Well, it’s finally happened: the elements necessary to build a computer setup capable of passively decrypting GSM have been cobbled together by cryptographer/computer scientist Karsten Nohl. It has been known for some years now that A5/1 – the stream cipher used to protect most GSM calls – was weak, c.f. the wikipedia page on A5/1 for a list of results. Practical attacks were considered slightly more difficult due the requirement for radio equipment and computation time. So despite expensive commercial products being available for a long time, there hasn’t been anything concrete that the general public can try. Until now.
Unveiled at the Chaos Communications Congress, he presents a solution utilising easily available open source software, inexpensive radio equipment and recently available rainbow tables. The combination means that it is now possible to capture and decrypt packets with a high degree of certainty.
What does this mean? It means that monitoring mobile calls and text messages is no longer limited to the Police, Government and criminal gangs that can afford the existing equipment retailing at around £20,000 – any spotty teenager that can afford around £1,500 worth of equipment can in theory intercept your calls. And make calls from your number, and fake SMS messages from your number, etc.

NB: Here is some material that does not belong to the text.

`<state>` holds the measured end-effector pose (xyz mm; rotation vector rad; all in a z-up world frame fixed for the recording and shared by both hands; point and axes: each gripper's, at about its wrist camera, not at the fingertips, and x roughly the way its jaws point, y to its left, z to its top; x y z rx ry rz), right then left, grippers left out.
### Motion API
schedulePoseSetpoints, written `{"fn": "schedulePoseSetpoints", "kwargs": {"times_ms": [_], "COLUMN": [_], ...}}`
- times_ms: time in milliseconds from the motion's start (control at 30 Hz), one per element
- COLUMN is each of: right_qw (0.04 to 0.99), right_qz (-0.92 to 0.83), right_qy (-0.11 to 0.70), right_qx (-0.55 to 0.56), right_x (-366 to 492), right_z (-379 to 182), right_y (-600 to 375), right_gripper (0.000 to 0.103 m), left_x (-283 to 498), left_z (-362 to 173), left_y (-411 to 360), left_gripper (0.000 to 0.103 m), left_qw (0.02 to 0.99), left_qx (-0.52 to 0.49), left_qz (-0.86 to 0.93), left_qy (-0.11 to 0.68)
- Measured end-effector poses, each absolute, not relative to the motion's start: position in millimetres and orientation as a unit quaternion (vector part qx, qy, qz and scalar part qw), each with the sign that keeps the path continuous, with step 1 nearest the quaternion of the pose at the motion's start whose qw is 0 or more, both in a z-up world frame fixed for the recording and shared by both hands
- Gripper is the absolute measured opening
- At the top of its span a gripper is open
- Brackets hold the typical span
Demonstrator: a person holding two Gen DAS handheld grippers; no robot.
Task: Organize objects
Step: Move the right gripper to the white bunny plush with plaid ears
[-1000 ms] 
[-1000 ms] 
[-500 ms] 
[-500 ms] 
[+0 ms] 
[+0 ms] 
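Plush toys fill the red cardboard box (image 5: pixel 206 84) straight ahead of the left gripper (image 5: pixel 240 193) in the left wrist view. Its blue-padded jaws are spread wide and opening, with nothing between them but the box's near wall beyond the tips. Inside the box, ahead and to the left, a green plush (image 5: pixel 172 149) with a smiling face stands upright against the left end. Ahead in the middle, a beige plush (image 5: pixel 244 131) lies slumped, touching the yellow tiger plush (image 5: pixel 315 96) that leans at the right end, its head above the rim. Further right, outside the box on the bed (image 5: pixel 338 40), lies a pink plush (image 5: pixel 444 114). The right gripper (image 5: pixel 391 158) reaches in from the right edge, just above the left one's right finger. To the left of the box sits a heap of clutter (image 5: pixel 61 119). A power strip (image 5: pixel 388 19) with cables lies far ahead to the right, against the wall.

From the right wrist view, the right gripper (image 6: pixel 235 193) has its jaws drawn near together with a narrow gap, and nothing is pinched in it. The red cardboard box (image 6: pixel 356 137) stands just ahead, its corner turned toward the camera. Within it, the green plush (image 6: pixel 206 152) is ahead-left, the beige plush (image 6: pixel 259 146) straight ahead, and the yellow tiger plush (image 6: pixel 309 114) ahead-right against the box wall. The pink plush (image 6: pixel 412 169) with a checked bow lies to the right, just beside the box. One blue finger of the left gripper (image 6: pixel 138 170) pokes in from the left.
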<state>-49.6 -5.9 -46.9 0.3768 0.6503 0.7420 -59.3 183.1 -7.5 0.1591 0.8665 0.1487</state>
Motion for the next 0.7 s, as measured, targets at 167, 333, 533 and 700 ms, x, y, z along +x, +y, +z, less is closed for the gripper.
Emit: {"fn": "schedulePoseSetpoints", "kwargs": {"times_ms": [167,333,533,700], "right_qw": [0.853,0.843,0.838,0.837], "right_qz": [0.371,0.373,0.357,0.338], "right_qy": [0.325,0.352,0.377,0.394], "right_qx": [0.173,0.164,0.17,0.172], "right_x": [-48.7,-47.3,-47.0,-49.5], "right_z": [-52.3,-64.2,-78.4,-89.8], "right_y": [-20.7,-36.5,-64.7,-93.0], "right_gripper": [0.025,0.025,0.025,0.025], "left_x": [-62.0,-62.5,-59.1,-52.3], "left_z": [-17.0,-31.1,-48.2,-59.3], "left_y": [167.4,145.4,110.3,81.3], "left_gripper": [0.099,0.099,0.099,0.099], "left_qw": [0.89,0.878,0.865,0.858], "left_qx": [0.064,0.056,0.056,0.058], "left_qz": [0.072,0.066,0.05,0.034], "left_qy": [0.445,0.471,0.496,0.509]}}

The bright shining light that the GSM consortium had in mind to replace A5/1 – A5/3, which is really just the Kasumi block cipher – is not going to help. Well, on a cursory reading it seems to depend on who you ask: the documentation I had previously read suggested the protocol was changed and that although Kasumi has theoretical breaks, it would be beyond the boundary of a practical attack (where have we heard that before); the presentation slides provided by Nohl however suggest that the mobile handset can be forced to encrypt packets using A5/1 with the same key allowing key recovery, and that Kasumi is fairly weak. Perhaps I’m just mixing up 3G specifications with the older GSM specs… if anyone actually knows the details here I’d appreciate them.
Personally, I think all this is a good thing: it evens the paying field – now everyone should know the security risks with non-provider mobile phone monitoring, not just criminals and bored rich folk.

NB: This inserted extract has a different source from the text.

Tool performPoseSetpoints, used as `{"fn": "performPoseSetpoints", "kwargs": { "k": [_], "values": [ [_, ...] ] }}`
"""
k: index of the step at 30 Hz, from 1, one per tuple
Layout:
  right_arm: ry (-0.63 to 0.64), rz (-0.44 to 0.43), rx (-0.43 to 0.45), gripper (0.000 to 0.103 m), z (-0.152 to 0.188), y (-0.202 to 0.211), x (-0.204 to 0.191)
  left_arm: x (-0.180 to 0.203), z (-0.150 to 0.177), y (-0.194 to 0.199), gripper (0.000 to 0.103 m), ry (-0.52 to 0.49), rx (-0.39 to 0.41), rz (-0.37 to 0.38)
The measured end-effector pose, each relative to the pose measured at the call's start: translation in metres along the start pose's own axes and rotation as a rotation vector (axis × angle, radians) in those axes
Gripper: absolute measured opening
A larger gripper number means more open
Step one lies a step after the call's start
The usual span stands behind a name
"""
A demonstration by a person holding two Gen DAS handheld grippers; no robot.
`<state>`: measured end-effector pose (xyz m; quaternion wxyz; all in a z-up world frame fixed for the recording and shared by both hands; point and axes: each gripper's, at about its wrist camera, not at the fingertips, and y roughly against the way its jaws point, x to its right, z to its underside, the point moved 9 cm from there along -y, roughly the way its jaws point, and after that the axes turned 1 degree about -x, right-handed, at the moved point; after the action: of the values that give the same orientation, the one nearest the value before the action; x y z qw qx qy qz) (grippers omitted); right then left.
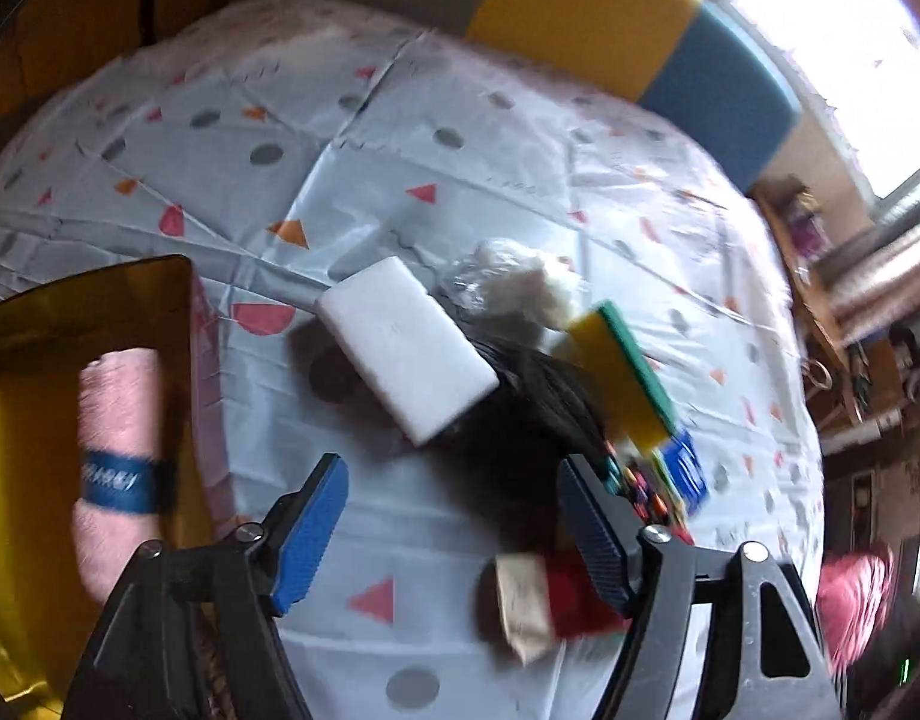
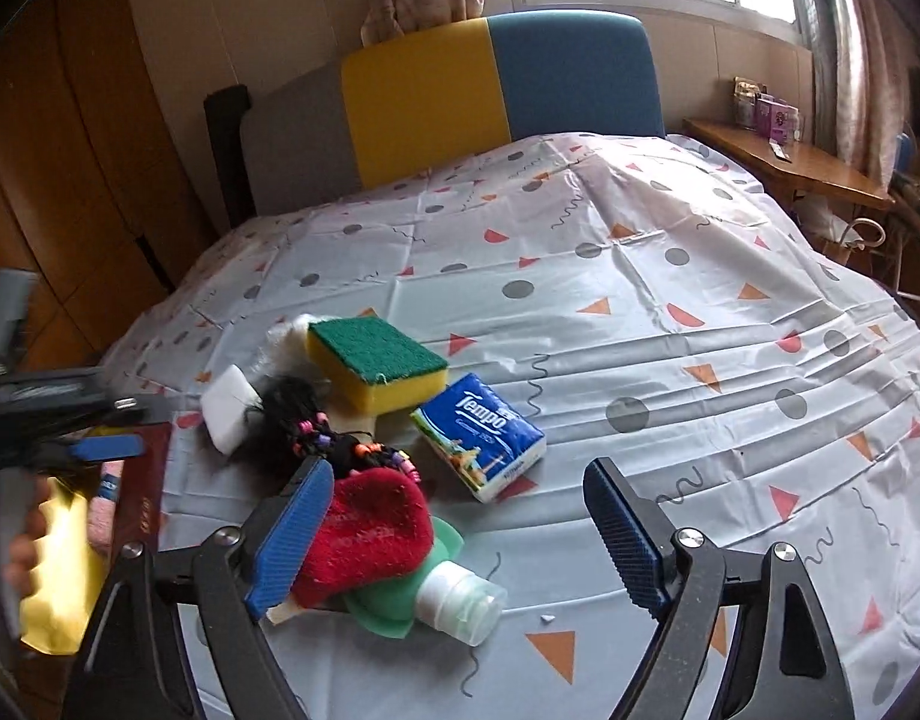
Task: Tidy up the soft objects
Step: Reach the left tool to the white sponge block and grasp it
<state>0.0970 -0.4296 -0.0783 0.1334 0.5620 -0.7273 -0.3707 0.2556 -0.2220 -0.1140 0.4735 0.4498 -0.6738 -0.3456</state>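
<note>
Both grippers stand over a table covered with a patterned cloth. The soft objects lie in a loose cluster at the near left of the table in the right wrist view.

Left gripper: jaws wide apart, nothing between the pads. In its view, a white sponge block lies just beyond the fingertips, long axis running from far left to near right. A yellow box at the left edge holds a pink rolled towel with a blue band, long axis near to far.

Right gripper: jaws wide apart, gripping nothing. Its left pad lies just beside a red plush item; contact cannot be confirmed.

Cluster positions, right wrist view:
- Yellow sponge with green scouring face: far side, green face up, long axis running left to right.
- Tissue pack: right of the cluster, long axis from far left to near right.
- Black doll hair with coloured beads: centre, between the sponge and the red plush item.
- Green squeeze bottle: nearest, on its side, cap pointing right, partly under the red plush item.
</note>
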Motion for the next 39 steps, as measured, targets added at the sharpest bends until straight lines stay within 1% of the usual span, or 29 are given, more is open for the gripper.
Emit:
{"fn": "performPoseSetpoints", "kwargs": {
  "k": [2, 5, 7, 14, 17, 18, 19, 20, 22, 23, 24, 26, 29, 33, 39],
  "values": [
    [-0.006, -0.017, 0.006, 0.087, -0.002, 0.002, -0.002, -0.003, -0.01, -0.014, 0.079, 0.021, -0.017, -0.026],
    [-0.025, -0.034, 0.009, 0.089, -0.005, 0.003, -0.001, -0.01, -0.021, -0.035, 0.08, 0.073, -0.049, -0.052],
    [-0.039, -0.045, 0.008, 0.089, -0.006, 0.003, 0.001, -0.015, -0.03, -0.042, 0.08, 0.101, -0.044, -0.068],
    [-0.073, -0.067, -0.003, 0.089, -0.006, 0.002, 0.003, -0.02, -0.046, -0.067, 0.08, 0.11, -0.039, -0.109],
    [-0.067, -0.07, 0.003, 0.089, -0.007, 0.004, 0.002, -0.024, -0.047, -0.076, 0.078, 0.128, -0.045, -0.111],
    [-0.064, -0.067, 0.002, 0.089, -0.006, 0.003, 0.002, -0.025, -0.046, -0.08, 0.072, 0.127, -0.051, -0.114],
    [-0.063, -0.068, 0.0, 0.089, -0.006, 0.003, 0.002, -0.026, -0.045, -0.079, 0.071, 0.121, -0.052, -0.122],
    [-0.061, -0.071, -0.003, 0.089, -0.006, 0.002, 0.002, -0.026, -0.044, -0.077, 0.066, 0.11, -0.038, -0.128],
    [-0.053, -0.068, -0.004, 0.089, -0.005, 0.001, 0.002, -0.025, -0.039, -0.073, 0.063, 0.065, -0.038, -0.138],
    [-0.05, -0.065, 0.0, 0.089, -0.006, 0.002, 0.002, -0.022, -0.035, -0.067, 0.063, 0.021, -0.026, -0.156],
    [-0.052, -0.06, 0.003, 0.088, -0.006, 0.002, 0.003, -0.02, -0.031, -0.062, 0.063, -0.001, -0.011, -0.163],
    [-0.071, -0.054, 0.006, 0.088, -0.007, 0.002, 0.008, -0.012, -0.021, -0.048, 0.063, -0.047, 0.011, -0.156],
    [-0.107, -0.044, 0.01, 0.088, -0.008, 0.003, 0.018, 0.007, 0.003, -0.026, 0.063, -0.158, 0.042, -0.138],
    [-0.157, -0.048, -0.002, 0.088, -0.007, 0.003, 0.027, 0.029, 0.049, -0.007, 0.063, -0.285, 0.04, -0.096],
    [-0.176, -0.053, -0.022, 0.088, -0.003, 0.0, 0.031, 0.044, 0.136, 0.005, 0.063, -0.491, -0.003, -0.061]
  ]
}}
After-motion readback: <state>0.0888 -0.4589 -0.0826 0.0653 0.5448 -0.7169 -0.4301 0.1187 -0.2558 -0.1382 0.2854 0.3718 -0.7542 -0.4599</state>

There are commercial products available – again at significant cost – that can protect mobile calls by using strong encryption and forwarding calls via the data channel; they only however work on certain mobiles and are not in wide use. Given the ever increasing bandwidth available on mobile devices, I cannot imagine it will be long before an open source project pops up with a cross-platform solution of similar nature. The one caveat is that both handsets in the call must use the same software.